La microscopía electrónica criogénica (cryo-EM) ha permitido a los investigadores estudiar cómo se ensambla la maquinaria de replicación del ADN en los sitios donde está dañado.
El ADN celular está continuamente expuesto a agentes que lo dañan tanto endógenos como exógenos, como especies reactivas de oxígeno y radiación ultravioleta.
Para reducir las consecuencias biológicas del daño del ADN, todos los organismos vivos han desarrollado mecanismos para tolerar y reparar el daño del ADN para tratar de garantizar que la información genética se herede con precisión. Uno de esos mecanismos, llamado síntesis de translesión (TLS), permite que la replicación del ADN proceda a través de lesiones de ADN no reparadas.

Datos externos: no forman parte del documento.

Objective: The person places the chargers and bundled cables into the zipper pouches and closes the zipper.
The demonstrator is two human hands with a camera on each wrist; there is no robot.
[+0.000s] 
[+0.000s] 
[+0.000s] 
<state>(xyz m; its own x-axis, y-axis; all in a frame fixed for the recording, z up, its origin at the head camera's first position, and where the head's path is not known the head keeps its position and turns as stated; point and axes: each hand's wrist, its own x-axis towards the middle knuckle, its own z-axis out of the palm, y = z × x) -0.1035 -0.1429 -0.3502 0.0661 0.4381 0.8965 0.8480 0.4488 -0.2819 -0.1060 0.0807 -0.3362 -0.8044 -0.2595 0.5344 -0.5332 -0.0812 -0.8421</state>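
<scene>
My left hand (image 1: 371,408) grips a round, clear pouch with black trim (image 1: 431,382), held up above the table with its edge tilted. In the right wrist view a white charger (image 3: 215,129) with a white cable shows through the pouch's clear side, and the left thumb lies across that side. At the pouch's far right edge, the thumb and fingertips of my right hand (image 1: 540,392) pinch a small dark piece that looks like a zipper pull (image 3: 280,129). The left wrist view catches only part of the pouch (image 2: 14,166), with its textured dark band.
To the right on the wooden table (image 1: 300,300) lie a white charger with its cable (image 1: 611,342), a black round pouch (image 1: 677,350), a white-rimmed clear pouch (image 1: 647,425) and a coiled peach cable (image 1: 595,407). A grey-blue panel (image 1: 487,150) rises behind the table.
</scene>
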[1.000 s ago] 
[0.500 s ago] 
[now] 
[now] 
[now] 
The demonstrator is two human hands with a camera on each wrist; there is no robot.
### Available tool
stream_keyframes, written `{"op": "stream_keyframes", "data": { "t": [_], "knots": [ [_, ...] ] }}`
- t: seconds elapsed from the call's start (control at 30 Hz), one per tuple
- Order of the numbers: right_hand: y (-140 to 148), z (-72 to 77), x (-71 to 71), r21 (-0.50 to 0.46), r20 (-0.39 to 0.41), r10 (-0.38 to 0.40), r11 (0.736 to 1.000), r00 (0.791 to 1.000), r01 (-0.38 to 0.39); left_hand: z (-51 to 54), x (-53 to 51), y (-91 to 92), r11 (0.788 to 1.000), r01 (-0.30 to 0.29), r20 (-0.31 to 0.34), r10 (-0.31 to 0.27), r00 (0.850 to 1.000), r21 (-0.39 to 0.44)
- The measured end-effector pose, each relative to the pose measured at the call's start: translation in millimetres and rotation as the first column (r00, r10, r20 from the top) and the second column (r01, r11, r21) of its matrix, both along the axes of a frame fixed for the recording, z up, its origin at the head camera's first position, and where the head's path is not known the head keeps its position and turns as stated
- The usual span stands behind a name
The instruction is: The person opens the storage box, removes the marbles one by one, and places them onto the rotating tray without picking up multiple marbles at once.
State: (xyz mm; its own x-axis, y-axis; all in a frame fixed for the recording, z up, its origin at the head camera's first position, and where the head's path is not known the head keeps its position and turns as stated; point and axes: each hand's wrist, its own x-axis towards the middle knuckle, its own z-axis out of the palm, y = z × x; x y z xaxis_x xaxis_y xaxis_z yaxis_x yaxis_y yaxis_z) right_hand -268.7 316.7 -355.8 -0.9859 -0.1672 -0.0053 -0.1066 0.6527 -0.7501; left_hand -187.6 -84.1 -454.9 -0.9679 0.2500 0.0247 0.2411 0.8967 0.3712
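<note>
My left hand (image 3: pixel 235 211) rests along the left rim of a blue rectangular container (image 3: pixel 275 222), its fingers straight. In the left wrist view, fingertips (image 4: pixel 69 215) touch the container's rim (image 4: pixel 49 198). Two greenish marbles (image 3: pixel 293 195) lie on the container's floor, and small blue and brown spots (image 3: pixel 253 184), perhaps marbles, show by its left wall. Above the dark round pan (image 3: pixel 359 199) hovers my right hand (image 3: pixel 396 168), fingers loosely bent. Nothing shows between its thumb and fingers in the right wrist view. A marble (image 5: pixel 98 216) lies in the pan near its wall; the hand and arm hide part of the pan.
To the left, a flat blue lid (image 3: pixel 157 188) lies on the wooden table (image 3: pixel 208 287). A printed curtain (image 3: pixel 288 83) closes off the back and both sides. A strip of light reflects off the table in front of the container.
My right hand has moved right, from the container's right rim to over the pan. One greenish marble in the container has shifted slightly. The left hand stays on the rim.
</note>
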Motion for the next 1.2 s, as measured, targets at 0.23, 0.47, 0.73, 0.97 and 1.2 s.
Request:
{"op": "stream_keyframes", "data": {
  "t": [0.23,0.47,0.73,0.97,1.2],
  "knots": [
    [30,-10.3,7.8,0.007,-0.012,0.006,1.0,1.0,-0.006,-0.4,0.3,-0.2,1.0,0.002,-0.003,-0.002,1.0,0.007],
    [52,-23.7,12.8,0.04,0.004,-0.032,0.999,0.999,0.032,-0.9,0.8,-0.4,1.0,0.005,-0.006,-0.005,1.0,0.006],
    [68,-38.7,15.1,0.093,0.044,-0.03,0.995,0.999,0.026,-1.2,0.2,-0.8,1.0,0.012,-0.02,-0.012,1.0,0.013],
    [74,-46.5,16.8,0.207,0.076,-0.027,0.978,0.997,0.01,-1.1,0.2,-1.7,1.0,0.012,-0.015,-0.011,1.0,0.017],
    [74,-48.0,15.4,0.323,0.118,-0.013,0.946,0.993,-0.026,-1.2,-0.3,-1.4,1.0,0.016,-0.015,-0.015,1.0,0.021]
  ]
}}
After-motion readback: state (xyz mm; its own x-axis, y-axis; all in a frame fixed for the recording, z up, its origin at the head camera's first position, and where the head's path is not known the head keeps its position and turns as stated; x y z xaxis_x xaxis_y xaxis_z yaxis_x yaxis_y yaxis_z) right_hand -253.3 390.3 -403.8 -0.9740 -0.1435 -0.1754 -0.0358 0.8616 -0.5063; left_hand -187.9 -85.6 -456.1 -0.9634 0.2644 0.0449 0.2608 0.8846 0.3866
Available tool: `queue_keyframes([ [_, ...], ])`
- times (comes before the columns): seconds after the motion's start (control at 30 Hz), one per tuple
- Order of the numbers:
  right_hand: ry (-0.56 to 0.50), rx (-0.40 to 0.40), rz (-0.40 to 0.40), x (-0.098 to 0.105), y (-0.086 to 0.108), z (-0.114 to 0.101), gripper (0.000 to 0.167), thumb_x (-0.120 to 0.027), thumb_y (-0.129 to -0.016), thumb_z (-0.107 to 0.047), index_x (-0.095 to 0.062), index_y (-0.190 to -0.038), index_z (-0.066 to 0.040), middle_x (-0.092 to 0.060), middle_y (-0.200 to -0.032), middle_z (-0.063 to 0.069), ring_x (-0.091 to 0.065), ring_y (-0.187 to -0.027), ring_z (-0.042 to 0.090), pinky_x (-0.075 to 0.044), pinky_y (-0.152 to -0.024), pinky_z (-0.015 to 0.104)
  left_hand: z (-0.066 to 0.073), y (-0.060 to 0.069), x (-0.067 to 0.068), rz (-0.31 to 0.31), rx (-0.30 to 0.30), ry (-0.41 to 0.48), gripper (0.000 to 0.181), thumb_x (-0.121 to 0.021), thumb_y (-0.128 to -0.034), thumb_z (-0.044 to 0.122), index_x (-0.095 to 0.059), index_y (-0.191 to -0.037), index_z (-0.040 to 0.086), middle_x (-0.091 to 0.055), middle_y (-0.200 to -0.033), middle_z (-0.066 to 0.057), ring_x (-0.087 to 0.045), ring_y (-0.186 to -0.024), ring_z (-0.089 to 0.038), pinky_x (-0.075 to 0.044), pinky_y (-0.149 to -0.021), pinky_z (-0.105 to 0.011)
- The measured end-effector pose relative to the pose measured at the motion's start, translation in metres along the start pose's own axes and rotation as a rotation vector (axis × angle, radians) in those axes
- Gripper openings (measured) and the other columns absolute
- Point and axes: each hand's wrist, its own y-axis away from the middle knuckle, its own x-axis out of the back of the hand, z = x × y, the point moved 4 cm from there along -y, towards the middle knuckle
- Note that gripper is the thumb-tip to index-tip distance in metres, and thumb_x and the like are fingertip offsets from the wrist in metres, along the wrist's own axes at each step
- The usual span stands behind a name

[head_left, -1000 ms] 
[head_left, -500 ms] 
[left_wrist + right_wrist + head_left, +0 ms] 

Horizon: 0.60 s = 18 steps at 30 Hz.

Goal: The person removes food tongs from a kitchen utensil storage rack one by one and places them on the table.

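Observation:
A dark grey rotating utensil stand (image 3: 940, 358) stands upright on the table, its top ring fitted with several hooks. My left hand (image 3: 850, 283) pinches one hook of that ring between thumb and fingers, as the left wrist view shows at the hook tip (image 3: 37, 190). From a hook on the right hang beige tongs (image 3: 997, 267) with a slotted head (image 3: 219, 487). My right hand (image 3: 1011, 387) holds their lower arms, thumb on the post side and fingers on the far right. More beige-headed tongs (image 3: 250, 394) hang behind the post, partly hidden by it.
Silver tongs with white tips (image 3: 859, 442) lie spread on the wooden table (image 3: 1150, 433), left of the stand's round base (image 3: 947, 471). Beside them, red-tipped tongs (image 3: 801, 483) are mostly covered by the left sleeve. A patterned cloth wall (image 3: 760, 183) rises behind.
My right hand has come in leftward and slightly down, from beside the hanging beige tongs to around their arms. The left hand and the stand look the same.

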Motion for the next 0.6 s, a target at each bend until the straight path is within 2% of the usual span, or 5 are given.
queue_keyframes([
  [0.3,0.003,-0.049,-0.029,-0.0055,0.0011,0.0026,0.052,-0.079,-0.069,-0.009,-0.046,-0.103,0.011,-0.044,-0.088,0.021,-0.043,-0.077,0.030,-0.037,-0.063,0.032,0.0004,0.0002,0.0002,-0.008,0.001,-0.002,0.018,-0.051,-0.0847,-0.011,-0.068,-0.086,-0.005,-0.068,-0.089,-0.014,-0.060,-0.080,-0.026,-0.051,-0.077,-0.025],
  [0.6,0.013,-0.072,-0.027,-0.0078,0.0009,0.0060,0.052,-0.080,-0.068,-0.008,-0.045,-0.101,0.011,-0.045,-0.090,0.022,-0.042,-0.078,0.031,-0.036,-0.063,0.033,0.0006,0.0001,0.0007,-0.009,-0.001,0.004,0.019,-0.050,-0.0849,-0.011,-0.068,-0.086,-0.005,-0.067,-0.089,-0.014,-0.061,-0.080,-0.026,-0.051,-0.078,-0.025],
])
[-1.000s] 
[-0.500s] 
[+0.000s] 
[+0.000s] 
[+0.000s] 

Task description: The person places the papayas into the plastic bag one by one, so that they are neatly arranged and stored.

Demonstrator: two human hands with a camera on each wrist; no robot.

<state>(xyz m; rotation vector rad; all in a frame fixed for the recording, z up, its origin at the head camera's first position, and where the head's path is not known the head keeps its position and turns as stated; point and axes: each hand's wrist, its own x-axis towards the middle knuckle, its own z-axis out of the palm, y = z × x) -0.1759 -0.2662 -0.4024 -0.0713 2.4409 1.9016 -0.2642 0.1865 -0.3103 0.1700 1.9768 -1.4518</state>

TLS implica enzimas de síntesis de ADN de alta precisión (ADN polimerasas replicativas) que se reemplazan temporalmente con polimerasas TLS especializadas de baja fidelidad que pueden garantizar la supervivencia celular a expensas de la introducción de mutaciones.
La actividad mutagénica y sintética de translesión de las polimerasas TLS puede hacer que las células normales se vuelvan cancerosas o que las células cancerosas se vuelvan resistentes a los medicamentos. La polimerasa Pol TLS de la familia Y es capaz de realizar la síntesis de ADN a través de varias bases dañadas y se recluta en las lesiones de ADN mediante la proliferación del antígeno nuclear celular (PCNA).
Han estado usando crio-EM para investigar la estructura tridimensional y la función de los complejos de proteínas clave involucrados en la replicación y reparación del ADN
Estudios anteriores han demostrado que el PCNA está regulado por ubiquitinación. "La adición de una sola molécula de ubiquitina en el residuo de lisina 164 (K164) de PCNA facilita el reclutamiento y retención de TLS polimerasas en los sitios de daño, pero la base estructural de la interacción entre estas polimerasas y el PCNA ubiquitinado es poco conocida", han señalado los investigadores.
El grupo de científicos ha estado colaborando con el laboratorio dirigido por Samir Hamdan, un experto en análisis de una sola molécula de la replicación del ADN humano, desde 2018. Han estado usando crio-EM para investigar la estructura tridimensional y la función de los complejos de proteínas clave involucrados en la replicación y reparación del ADN.
Su último estudio describe reconstrucciones crio-EM de Pol humano de longitud completa unida al ADN, un nucleótido entrante y PCNA sin modificar o PCNA monoubiquitilado, con una resolución casi atómica.
Descubrieron que, en ausencia de ADN, la estructura de Pol unida al PCNA es muy flexible, lo que sugiere que se requiere la unión al ADN para formar un complejo rígido y activo.
“Nuestros datos proporcionan un marco estructural para explicar cómo PCNA recluta una polimerasa TLS de la familia Y en los sitios de daño del ADN. Al comprender las interacciones entre las proteínas que forman estos complejos y cómo se regulan, podemos identificar formas de reducir o aumentar su función para aplicaciones médicas”, han concluido.